◆ Problem to solve ◆
The response must consist of the lines below from the one with "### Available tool" through the one with "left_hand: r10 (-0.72", exactly as they appear and with both ends kept.

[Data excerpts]

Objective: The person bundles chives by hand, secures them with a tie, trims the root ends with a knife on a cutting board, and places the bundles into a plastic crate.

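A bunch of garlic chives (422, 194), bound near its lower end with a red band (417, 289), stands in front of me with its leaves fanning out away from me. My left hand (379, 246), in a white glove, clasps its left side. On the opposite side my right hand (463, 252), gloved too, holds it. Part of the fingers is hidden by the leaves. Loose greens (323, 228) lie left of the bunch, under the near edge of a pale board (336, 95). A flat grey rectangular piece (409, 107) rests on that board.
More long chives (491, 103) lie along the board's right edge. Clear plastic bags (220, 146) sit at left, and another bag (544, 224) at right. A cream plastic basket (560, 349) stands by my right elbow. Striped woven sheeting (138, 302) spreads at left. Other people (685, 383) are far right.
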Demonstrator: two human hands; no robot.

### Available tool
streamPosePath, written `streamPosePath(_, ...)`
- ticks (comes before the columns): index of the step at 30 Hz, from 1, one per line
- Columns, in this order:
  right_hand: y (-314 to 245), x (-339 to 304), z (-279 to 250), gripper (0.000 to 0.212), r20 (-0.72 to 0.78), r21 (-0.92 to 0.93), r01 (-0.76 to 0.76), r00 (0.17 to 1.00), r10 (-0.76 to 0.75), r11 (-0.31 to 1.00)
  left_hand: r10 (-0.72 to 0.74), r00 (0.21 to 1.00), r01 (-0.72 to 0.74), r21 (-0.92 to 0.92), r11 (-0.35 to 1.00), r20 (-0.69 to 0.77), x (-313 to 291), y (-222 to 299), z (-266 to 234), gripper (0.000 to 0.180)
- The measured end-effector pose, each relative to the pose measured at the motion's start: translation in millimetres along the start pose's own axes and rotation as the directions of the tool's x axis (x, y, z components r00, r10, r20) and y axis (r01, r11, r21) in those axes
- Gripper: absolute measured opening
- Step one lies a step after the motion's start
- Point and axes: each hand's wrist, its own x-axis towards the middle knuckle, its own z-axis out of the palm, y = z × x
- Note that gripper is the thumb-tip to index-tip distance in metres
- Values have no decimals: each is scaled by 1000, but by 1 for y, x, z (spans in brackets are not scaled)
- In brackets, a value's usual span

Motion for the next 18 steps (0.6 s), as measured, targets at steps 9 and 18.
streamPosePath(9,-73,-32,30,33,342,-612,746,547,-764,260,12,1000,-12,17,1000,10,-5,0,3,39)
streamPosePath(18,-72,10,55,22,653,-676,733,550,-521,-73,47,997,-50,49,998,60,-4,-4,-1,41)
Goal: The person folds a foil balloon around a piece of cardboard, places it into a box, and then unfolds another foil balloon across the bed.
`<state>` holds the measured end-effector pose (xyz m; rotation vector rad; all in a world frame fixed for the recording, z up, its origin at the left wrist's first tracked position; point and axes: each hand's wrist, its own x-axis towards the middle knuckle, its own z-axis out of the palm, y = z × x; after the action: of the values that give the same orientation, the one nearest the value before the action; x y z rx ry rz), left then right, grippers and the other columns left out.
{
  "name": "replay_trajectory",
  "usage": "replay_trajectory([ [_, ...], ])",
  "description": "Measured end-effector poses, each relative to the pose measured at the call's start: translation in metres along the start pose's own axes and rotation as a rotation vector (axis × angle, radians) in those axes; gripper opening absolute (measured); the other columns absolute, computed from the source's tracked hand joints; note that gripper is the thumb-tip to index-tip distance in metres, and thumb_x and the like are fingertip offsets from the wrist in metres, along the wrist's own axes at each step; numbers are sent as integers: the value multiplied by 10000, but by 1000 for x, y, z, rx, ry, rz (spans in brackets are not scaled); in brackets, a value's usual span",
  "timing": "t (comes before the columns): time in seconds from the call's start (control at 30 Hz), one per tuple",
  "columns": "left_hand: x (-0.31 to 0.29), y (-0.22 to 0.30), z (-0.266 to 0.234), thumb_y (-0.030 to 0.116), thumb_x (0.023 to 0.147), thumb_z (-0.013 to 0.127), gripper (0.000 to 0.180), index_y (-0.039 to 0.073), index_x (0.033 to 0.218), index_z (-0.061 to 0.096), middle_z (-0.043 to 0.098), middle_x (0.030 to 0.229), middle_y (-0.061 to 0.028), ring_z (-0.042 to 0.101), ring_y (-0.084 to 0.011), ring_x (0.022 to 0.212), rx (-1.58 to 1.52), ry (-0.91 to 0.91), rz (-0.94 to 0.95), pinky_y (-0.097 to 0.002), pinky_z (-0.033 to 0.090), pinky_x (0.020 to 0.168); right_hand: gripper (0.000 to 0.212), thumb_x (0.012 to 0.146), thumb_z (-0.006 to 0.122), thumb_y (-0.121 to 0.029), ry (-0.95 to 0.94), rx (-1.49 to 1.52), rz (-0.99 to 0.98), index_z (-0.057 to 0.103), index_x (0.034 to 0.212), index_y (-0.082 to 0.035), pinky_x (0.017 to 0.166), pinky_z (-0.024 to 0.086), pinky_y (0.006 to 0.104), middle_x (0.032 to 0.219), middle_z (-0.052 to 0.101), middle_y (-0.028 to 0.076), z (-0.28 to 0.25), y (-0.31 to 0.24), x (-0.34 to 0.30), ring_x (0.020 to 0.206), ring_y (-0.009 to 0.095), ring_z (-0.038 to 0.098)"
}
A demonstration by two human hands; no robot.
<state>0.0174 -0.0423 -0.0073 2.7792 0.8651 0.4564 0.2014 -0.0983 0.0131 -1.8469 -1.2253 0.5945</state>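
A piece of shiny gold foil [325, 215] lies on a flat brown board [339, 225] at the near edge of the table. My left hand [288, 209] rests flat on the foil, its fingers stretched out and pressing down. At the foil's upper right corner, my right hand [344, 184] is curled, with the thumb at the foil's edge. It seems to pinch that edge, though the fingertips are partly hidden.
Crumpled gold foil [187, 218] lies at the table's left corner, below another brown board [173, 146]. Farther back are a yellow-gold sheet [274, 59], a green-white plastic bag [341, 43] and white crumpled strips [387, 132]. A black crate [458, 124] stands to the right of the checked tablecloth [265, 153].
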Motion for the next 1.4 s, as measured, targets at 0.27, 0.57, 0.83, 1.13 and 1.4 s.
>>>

◆ Response area ◆
### Available tool
streamPosePath, written `streamPosePath(_, ...)`
- ticks (comes before the columns): index of the step at 30 Hz, from 1, one per line
- Columns, in this order:
  right_hand: y (-314 to 245), x (-339 to 304), z (-279 to 250), gripper (0.000 to 0.212), r20 (-0.72 to 0.78), r21 (-0.92 to 0.93), r01 (-0.76 to 0.76), r00 (0.17 to 1.00), r10 (-0.76 to 0.75), r11 (-0.31 to 1.00)
  left_hand: r10 (-0.72 to 0.74), r00 (0.21 to 1.00), r01 (-0.72 to 0.74), r21 (-0.92 to 0.92), r11 (-0.35 to 1.00), r20 (-0.69 to 0.77), x (-313 to 291), y (-222 to 299), z (-266 to 234), gripper (0.000 to 0.180)

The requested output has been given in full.